I wound up at Starbuck's, where I bought a "for here" skim chai and spent a couple of hours with my MS and a pen, seeing what parts of the very rough draft work and what parts don't. Discouraging in spots, encouraging in others, but at least I had a little distance and could see what I have -- it is almost the end of the summer and this was to be my "summer project" so it's time for some stock-taking.

Anyway, after that pleasant "writer's time" in Starbuck's, I took a pleasant route back home, one that took me past my neighbors' well groomed yards and lawns. One thing I love about the DC area in August is the crepe myrtles, blooming everywhere, I don't have one in my yard but I love my neighbors' -- Walking through the neighborhood and the park, listening to the cicadas who are singing all day now that it's August (crickets mixed in, perhaps), I have been enjoying the summer day. The rich magentas of the crepe myrtles, the brilliant gold of black-eyed Susans in a sunny garden -- even the somewhat reassuring observation that like me, a lot of my neighbors have been pretty much defeated by the wild grape vines that grow over pretty much everything by this time of the summer. But it's familiar, it's home, it's been a comfortable day to be out enjoying the beauty of my neighborhood, and the fruits of my summer writing-mode - a part of the pattern of academic life that I love, and have never lost track of.
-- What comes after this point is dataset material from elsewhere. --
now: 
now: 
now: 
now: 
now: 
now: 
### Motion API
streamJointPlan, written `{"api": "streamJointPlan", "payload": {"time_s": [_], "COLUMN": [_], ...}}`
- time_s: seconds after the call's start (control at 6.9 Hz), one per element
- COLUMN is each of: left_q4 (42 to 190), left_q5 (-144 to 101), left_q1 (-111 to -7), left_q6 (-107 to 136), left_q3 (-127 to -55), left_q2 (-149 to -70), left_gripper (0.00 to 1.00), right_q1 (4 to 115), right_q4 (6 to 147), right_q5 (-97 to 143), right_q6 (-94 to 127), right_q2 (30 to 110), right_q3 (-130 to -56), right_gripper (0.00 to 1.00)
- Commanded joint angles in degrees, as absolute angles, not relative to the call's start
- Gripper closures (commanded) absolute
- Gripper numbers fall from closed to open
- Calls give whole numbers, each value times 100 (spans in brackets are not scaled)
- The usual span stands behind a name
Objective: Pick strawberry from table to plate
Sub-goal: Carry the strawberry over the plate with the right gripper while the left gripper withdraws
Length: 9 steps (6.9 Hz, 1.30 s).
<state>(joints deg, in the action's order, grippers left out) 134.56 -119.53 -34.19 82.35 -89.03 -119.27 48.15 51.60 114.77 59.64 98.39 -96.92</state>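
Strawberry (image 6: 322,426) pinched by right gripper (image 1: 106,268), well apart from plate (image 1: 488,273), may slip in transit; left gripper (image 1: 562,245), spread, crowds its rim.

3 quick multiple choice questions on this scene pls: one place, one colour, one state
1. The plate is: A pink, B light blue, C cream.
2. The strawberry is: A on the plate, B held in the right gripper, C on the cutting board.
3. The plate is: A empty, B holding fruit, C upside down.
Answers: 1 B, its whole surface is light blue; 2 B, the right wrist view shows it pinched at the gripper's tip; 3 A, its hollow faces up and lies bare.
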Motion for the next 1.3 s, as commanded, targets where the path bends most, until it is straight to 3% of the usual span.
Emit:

Again a familiarline from Wordsworth comes to mind, one I usually remember late in the summer, from "Tintern Abbey" where he reflects, revisiting a familiar landscape in summer "That in this moment there is light and food/for future years." Looking back I see I quoted this and other parts of that poem in last year's August blog! I guess there's always a certain wistfulness, mingled with the quiet joy of the time, that comes to me in these later weeks of the summer. I still have hours ahead of me now today, and a stack of reading to do - but glad to have the time to give it my full, luxurious attention without any plans or interruptions. Nice to have a little time for blogging, too!

May I remember the pleasant openness of this summer day as the fall routine heats up and this kind of open day for walking, writing and reflecting becomes rare indeed.